The most commonly used Danube-Sava-Kupa northern boundary is arbitrarily set as to the physiographical characteristics, however it can be easily recognized on the map. It has a historical and cultural substantiation. The region so defined (excluding Montenegro, Dalmatia, and the Ionian Islands) constituted most of the European territory of the Ottoman Empire from the late 15th to the 19th century. Kupa forms a natural boundary between south-eastern Slovenia and Croatia and has been a political frontier since the 12th century, separating Carniola (belonging to Austria) from Croatia (belonging to Hungary).

The Danube-Sava-Krka-Postojnska Vrata-Vipava-Isonzo line ignores some historical and cultural characteristics, but can be seen as a rational delimitation of the Balkan peninsula from a geographical point of view. It assigns all the Karstic and Dinaric area to the Balkan region.

The Sava bisects Croatia and Serbia and the Danube, which is the second largest European river (after Volga), forms a natural boundary between both Bulgaria and Serbia and Romania. North of that line lies the Pannonian plain and (in the case of Romania) the Carpathian mountains.

Although Romania (with the exception of Dobrudja) is not geographically a part of the Balkans, it is often included in the Balkans in public discourse.

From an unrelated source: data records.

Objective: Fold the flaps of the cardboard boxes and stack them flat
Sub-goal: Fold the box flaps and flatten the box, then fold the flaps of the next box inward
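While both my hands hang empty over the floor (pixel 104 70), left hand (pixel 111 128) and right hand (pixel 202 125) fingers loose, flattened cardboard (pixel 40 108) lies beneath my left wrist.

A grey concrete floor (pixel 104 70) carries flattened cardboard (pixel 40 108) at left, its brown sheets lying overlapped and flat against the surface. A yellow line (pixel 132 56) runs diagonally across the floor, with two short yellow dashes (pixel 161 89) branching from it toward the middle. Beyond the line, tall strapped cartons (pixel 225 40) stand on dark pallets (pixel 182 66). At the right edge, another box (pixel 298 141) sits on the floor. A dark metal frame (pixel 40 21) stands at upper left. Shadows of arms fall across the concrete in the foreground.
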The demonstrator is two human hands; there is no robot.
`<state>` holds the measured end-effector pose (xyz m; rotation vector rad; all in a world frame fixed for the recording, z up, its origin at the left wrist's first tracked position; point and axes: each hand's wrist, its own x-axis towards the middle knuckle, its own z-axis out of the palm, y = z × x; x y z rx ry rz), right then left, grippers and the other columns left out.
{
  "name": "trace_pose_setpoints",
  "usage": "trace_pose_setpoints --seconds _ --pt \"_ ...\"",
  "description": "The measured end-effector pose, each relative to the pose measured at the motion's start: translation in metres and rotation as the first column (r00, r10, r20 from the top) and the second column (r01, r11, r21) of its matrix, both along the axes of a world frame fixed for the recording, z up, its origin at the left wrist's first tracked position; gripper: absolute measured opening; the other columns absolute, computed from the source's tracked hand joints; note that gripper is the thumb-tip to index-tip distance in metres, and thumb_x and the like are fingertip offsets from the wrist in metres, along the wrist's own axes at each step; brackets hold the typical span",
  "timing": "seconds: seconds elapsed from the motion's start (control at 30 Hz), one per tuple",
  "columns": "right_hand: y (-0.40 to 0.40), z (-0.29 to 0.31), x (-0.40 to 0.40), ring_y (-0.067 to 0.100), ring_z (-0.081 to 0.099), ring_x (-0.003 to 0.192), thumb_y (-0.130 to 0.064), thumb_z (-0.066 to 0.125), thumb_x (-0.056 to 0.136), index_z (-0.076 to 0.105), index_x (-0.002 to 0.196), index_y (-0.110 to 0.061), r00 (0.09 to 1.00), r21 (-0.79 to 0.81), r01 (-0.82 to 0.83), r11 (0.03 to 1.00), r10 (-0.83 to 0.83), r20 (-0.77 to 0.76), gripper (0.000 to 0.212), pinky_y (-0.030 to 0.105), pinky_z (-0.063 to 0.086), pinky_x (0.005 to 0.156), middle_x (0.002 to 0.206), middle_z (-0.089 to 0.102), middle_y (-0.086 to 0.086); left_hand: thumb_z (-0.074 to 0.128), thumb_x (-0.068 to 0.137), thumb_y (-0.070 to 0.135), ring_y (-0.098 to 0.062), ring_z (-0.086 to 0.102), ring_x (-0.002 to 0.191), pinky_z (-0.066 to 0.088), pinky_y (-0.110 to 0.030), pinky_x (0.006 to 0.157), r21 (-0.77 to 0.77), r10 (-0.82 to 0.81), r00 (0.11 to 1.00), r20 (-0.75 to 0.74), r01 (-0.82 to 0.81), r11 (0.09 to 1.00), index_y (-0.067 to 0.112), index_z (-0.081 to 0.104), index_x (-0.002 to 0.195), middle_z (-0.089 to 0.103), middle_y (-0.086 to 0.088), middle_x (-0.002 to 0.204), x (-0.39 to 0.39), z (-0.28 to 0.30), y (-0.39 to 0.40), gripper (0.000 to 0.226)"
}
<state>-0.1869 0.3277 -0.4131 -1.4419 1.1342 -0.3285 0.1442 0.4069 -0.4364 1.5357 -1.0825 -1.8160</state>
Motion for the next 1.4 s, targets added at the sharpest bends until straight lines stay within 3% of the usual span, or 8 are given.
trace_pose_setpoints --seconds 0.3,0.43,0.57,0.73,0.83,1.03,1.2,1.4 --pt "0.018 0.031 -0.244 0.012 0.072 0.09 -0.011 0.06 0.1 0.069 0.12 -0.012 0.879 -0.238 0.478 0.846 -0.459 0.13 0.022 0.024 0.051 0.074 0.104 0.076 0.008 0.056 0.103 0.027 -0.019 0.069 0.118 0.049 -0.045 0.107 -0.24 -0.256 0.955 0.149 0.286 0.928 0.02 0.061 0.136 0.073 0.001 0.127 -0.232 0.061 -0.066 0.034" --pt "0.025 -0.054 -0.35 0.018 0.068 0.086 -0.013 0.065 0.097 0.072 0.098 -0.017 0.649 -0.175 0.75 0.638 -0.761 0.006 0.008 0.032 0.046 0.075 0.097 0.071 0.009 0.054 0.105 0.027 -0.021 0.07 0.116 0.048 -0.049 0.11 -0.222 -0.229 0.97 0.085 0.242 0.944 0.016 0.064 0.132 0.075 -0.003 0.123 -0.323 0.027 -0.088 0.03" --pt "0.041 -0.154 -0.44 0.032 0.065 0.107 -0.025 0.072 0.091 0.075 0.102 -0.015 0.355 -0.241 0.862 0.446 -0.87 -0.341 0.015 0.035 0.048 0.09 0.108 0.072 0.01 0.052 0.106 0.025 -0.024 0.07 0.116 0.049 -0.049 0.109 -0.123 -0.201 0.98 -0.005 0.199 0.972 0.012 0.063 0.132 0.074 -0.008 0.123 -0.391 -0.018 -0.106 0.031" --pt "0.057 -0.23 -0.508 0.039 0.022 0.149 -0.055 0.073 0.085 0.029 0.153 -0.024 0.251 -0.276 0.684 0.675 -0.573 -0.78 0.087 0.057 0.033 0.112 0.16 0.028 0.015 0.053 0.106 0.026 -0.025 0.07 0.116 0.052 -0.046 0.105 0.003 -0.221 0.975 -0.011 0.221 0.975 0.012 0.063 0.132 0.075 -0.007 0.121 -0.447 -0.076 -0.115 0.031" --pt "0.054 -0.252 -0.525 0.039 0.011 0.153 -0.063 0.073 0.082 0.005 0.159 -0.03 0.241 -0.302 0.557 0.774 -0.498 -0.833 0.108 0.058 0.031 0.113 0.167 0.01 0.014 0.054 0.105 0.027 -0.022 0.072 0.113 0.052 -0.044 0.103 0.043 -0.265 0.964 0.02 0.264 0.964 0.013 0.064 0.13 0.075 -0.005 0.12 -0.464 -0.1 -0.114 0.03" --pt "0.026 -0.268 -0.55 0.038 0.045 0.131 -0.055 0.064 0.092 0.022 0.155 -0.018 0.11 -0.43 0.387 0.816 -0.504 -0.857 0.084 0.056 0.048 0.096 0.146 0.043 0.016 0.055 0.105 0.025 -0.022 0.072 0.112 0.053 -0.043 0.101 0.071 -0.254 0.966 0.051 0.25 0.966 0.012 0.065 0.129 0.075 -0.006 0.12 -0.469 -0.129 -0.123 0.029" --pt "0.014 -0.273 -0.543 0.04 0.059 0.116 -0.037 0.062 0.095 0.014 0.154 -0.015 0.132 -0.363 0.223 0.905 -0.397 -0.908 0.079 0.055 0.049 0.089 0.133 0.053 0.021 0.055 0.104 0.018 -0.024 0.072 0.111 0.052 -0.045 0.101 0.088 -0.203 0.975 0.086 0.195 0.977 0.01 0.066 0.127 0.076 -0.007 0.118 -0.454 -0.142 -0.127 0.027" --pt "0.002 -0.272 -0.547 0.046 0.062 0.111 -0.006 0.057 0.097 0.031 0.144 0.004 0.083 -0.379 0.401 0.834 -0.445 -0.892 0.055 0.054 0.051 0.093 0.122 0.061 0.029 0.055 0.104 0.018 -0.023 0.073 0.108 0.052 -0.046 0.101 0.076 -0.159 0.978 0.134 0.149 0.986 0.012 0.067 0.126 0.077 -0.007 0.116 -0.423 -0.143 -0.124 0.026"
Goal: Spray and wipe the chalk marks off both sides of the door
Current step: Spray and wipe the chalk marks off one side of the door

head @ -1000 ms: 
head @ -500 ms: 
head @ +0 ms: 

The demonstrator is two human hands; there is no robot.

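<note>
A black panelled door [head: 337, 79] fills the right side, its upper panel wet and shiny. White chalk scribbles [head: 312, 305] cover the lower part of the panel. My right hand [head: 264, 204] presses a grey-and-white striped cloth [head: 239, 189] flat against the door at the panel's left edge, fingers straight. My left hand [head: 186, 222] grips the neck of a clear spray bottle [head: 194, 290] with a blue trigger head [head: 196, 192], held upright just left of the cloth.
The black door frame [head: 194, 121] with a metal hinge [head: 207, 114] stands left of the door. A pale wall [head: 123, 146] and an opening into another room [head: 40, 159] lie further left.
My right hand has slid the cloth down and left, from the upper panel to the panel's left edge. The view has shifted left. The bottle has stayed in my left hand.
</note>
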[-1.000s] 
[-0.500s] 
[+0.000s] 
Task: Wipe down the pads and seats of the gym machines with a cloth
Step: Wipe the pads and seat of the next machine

According to the most commonly used border, Slovenia lies to the north of the Balkans and is considered a part of Central Europe. Historically and culturally, it is also more related to Central Europe, although the Slovenian culture also incorporates some elements of Balkan culture.

However, as already stated, the northern boundary of the Balkan peninsula can also be drawn otherwise, in which case at least a part of Slovenia and a small part of Italy (Province of Trieste) may be included in the Balkans.

Slovenia is also sometimes regarded as a Balkan country due to its association with the former Yugoslavia. When the Balkans are described as a twentieth-century geopolitical region, the whole Yugoslavia is included (so, Slovenia, Istria, islands of Dalmatia, northern Croatia and Vojvodina too).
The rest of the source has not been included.